[YOUR TASK]
Among the entries below, how many lines contain the string "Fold"? Reply with that number alone.

[SOURCE INFORMATION]
===============

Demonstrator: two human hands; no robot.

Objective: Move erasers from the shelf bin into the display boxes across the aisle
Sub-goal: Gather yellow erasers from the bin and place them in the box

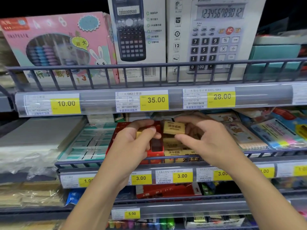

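Observation:
A red display box [155,147] of tan erasers sits on the middle shelf behind a wire rail. My left hand [132,143] is over the box's left side, fingers closed around a tan eraser [140,132]. Just right of it, my right hand [204,138] pinches another tan eraser [174,127] between thumb and fingers, lifted above the box. More tan erasers [174,153] lie stacked in the box's right half under my right hand. The box's left half looks dark and mostly hollow.
A teal-and-white eraser box [89,143] sits left of the red one. Stationery packs [245,135] lie to the right. Boxed calculators [137,37] and a pink abacus box [63,45] stand on the upper shelf. Price tags [156,100] line the shelf edges.

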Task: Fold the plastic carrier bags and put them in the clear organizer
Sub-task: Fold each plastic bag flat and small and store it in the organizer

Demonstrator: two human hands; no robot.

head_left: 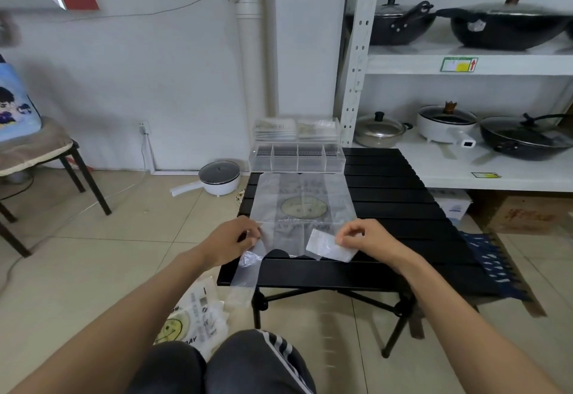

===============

[RESULT BELOW]
2